The licensed official hung these posters all over the place – at the train station, at the clinic, in his own office – and summoned Fr Anatolii to him.
“There, Anatolii Vasilievich, have a look at that,” he spoke to him using the secular form of address of name and patronymic. “There’s a country-wide epidemic, and you’re spreading the disease by putting the same spoon in everyone’s mouth. You can’t do that. It’s not sanitary! I should forbid you to give Communion at this time! I should alert the sanitary epidemiological services!”

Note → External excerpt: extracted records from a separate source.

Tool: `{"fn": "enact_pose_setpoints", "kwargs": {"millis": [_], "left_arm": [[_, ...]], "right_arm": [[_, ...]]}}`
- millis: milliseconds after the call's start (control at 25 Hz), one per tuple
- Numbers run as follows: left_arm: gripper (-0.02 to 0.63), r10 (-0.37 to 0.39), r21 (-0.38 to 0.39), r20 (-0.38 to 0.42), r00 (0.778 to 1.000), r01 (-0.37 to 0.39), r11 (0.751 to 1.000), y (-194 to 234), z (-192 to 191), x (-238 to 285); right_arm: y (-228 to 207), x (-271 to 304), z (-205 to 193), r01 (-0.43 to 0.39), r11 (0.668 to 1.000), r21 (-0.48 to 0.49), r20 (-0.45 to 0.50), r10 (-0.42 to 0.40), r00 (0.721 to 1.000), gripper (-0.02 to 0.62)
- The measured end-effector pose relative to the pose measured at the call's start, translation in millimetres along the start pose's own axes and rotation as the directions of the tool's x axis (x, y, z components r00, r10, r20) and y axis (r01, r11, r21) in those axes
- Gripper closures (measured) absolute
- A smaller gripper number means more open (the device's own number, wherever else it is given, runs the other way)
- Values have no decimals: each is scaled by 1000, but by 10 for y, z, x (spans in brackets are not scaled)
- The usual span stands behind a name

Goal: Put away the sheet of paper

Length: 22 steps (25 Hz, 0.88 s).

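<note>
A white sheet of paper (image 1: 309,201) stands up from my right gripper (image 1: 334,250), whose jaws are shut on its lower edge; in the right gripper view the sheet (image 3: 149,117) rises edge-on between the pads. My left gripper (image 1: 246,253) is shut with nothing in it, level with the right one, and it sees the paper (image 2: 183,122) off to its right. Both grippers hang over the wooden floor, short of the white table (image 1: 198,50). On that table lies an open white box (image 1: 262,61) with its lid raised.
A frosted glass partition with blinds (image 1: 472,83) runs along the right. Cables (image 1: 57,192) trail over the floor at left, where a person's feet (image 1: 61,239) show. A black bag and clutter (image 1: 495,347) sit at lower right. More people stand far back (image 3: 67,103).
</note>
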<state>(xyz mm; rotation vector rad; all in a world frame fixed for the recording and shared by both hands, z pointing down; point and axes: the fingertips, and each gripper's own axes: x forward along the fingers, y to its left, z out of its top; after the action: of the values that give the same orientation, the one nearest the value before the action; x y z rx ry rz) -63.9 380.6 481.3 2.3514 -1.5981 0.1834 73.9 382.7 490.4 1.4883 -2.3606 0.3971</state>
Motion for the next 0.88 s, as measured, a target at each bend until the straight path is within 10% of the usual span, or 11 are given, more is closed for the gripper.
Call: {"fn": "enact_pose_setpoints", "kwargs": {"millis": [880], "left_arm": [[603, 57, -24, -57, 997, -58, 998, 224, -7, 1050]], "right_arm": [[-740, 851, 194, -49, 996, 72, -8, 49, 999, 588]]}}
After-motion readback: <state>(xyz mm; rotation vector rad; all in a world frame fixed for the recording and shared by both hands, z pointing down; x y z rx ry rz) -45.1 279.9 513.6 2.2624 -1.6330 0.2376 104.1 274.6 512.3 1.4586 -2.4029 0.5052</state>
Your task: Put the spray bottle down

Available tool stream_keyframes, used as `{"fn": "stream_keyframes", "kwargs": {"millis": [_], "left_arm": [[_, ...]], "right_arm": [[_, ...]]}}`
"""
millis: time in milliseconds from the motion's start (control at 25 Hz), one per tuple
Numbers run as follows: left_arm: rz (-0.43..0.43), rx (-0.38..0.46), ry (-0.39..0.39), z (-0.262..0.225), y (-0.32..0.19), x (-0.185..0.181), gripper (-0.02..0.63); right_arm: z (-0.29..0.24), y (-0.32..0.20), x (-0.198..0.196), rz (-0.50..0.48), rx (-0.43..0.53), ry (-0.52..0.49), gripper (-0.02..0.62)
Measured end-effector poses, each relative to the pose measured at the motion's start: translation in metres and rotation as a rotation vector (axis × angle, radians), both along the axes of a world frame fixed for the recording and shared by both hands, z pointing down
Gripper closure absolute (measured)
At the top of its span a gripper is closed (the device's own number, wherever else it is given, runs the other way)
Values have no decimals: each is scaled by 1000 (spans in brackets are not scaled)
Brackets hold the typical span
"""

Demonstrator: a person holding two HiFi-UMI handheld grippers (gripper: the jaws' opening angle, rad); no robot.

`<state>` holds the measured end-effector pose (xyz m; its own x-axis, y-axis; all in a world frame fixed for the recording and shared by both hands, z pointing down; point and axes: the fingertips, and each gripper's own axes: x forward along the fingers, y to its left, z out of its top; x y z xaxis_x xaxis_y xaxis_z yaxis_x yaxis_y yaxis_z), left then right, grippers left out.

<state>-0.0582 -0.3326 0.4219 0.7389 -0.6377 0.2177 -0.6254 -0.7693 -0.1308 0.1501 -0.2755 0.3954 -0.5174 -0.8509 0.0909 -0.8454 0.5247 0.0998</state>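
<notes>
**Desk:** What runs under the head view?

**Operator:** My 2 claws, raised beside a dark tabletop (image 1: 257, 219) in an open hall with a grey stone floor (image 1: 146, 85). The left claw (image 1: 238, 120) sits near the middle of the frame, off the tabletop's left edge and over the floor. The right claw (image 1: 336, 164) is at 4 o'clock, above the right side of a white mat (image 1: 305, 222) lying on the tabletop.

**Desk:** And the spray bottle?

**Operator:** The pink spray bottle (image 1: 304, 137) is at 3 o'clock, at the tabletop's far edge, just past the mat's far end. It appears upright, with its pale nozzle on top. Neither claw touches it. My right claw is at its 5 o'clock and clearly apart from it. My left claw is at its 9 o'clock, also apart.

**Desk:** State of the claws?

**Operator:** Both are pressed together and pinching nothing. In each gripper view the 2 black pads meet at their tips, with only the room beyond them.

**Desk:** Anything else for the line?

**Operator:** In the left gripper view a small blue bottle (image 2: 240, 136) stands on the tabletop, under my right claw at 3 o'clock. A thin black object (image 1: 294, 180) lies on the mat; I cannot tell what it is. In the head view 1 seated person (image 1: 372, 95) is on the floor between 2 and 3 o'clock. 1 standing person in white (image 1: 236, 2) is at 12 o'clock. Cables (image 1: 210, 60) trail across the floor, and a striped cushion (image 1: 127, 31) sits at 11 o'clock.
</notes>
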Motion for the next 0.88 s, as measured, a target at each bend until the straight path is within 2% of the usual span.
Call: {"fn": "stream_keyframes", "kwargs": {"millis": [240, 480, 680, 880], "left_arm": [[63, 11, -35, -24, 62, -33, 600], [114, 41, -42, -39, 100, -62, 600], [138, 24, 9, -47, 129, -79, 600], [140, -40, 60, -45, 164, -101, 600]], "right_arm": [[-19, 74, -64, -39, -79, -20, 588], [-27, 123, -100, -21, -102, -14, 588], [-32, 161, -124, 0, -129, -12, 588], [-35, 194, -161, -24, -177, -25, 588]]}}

“But we give Communion for the healing of soul and body,” Fr Anatolii began, but the licensed official repeated:
Fr Anatolii looked at that vulgar scribble of a poster, sighed, examined the miserable-looking figure of the licensed official and that rotten little face of his, and said sympathetically:
“I think that way sometimes too – I have all sorts come to me for Communion. They have tuberculosis, cancer, hepatitis, who knows what else. And when they’ve all communed, I consume whatever is left in the chalice. Then I lick the spoon clean after them. And so all that – the tuberculosis bacilli, the viruses, the infections – I guess they all end up inside me…
The licensed official happily nodded his head:
“There you go! You are spreaders of infection!”
“All of this is inside me,” mused Fr Anatolii, “and yet look at me!”
With these words he drew himself up to his full height before the licensed official. And what a figure – over six feet tall, his shoulders a full fathom wide, his face smooth, tight, and rosy – the picture of health and beauty. Teeth straight and white like sugar, and his hair – next to the bald licensed official – like a magnificent mane, with large curls waving, and his eyes piercing bright like two falcons… In short, Fr Anatolii was a very handsome man! A bogatyr!
The official representative looked and looked at him from the bottom up, and completely lost heart.
Fr Anatolii left him and busied himself with his affairs: service to God, his flock, his children, his matushka…
Half a year later, the licensed official appeared at his doorstep, all yellow, shriveled, dried up, like grass in the field. He looked at the blooming priest – healthy and attractive – with dull eyes:
“Cancer,” he said, “I’ve been diagnosed. Tumors. Bless me, Fr Anatolii, and then let me have a little bit from that miraculous chalice of yours, out of which you yourself commune. Only do it in secret. I’m a Party member. I shouldn’t be doing this.”
Fr Anatolii blessed him, and the licensed official became a secret Christian, like Nicodemus from the Gospel. Similar to the official, he had been a member of the Sanhedrin. He also had come to Jesus at night, and when the time came, buried Him with his own hands, wrapping Him in linens soaked with sweet-smelling oils: aloes and myrrh.